Из далекого купе кто-то протянул нараспев:
Крепко просоленный ответ женщины потонул в гомерическом хохоте.
За спиной Северьянова молодой, бойкий, шутливый голос, в котором притаились насмешливые нотки, обращался к кому-то:
— Слушайте! Вы хотите попасть в Минск?
— До зарезу… Вот как!
— Это вам не дорого будет стоить. Один сытный ужин. Запишитесь у моей жены, я вас устрою.
— Пошляк ты несчастный! — загремело в ответ. — Сволочь этакая! Негодяй! Подлец! Смеешь ты, молокосос, насмехаться надо мной, говорить такие слова?!
— Да ведь я в ваших интересах…
— Нахал ты, гадина, вот кто! Шалопай несчастный!
Но шалопай уже признавался:
— Действительно, граждане, я пошутил. С женой своей я не живу. Развелся полгода тому назад. Надоела. Забеременела, с лица некрасивой стала, ну и вдобавок выше мужа в доме стать захотела… Пытался второй раз жениться, да девки не признают гражданского брака.
На этот раз все наделили шалопая дружным смехом. А обиженный продолжал ворчать, но уже не очень зло:
— Пустобрех! Пустые слова вместо разговора. — И ко всем: — Чего смеетесь? Над вами же жулик потешается!
Жизнерадостная энергия обитателей вагона, не переставая, бурлила, брызгала, пенилась и пела.
За спиной крестьянина в германской бескозырке кто-то богобоязненным голосом тянул, как в соломинку:
— Затем говорят, что большевики поставят с востока до запада одно общее корыто и из него есть заставят всех.
— Батя! — вскипел жесткий молодой голос. — Последний раз предупреждаю: прекрати свою дикую контрреволюционную агитацию!
— Я же сказал — говорят, — оправдался «агитатор» приглушенным испуганным голосом. — Люди ложь, и я то ж.
— Люди?! — повторил молодой жесткий голос. — Рожа хоть репу сей, а тоже — люди!
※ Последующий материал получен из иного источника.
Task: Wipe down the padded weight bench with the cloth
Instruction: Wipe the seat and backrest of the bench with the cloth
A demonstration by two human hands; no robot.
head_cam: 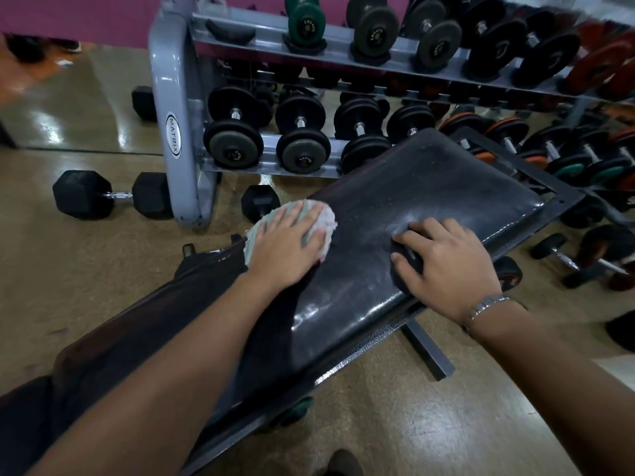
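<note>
The black padded bench (429,187) runs diagonally from lower left to upper right, and its surface is shiny with faint streaks. A pale, light-coloured cloth (328,218) lies on the pad's left edge. My left hand (285,245) presses flat on the cloth with fingers spread, covering most of it. My right hand (446,262) sits on the pad's right edge, fingers curled on top and thumb at the side, gripping the edge. A metal watch band is on that wrist.
A grey dumbbell rack (171,97) full of round dumbbells stands just beyond the bench. Hex dumbbells (110,195) lie on the floor to the left, and more dumbbells (584,252) lie to the right. The bench's metal frame (426,352) sticks out below.
</note>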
— Его натощак не обойдешь.
— Не одну небось свинью за бобра продал.
Кто-то елейным примиряющим тенорком:
— Что кого веселит, тот про то и говорит.
Северьянов читал воззвание, напечатанное в газете, которую он купил на стоянке в Вязьме.
«Советское социалистическое отечество находится в самую серьезную минуту своего существования. Все противосоветское организованно борется с властью рабочих и крестьян.
Рабочие и крестьяне! Вы видите, каким тесным кольцом охватывают нас наши отечественные враги: помещики, кулаки, буржуазия городов, старое офицерство, объединившиеся с иностранными своими союзниками, тоже помещиками, разных мастей. Им страшна советская сила и столько же ненавистна, ибо она прекратила их жирное существование, построенное на эксплуатации рабочих и крестьянских масс. Они подкупают своим золотом темные элементы, которые бессознательно идут против нас. Во имя спасения оазиса социалистической мировой революции ни один рабочий и крестьянин не должен оставаться безразличным! Инертность и безразличие — смерти подобны…
Рабочие и крестьяне! Сбросив однажды кандалы, висевшие на вас веками, не одевайте их обратно на себя, ибо эти кандалы будут во сто крат тяжелее прежних после почти двухлетней свободы. Пусть много жертв требует от нас завоеванная свобода, мы всё безропотно и стойко снесем во имя светлого будущего всего человечества.
Товарищи крестьяне! Все для борьбы с советскими врагами! Мы должны заявить: горе всем тем, кто посягает на нас, рабочих и крестьян, ибо наша месть будет беспощадна.
Все под красные знамена Советов!
Да здравствует рабоче-крестьянская власть, во имя которой мы все стойко умрем!»
Прочитав воззвание, Северьянов лег на спину, подумал: «Везде поднимаются наши люди».
Над неумолкавшим гулом вагонного разговора неожиданно прокатилась волна громкого смеха, и за ним протяжно:
— С ним водиться — что в крапиву голому садиться!
В тон этому голосу кто-то протянул басом:
— Да! Не велик зверь блоха, а спать не дает!
Северьянов улыбнулся. Ему представился почему-то очень ясно Шанодин в последней с ним встрече, захлестнутый черной волной злобного одиночества. «А утащил-таки, подлец, у меня из-под носа Марусю. Может быть, Коробов прав: самолюбие — признак слабости, а не силы, а борьба за девушку, которую… Да люблю ли я ее?» Горько усмехнулся. Легкая-легкая, чуть обжигающая струйка обиды прокатилась в груди Северьянова.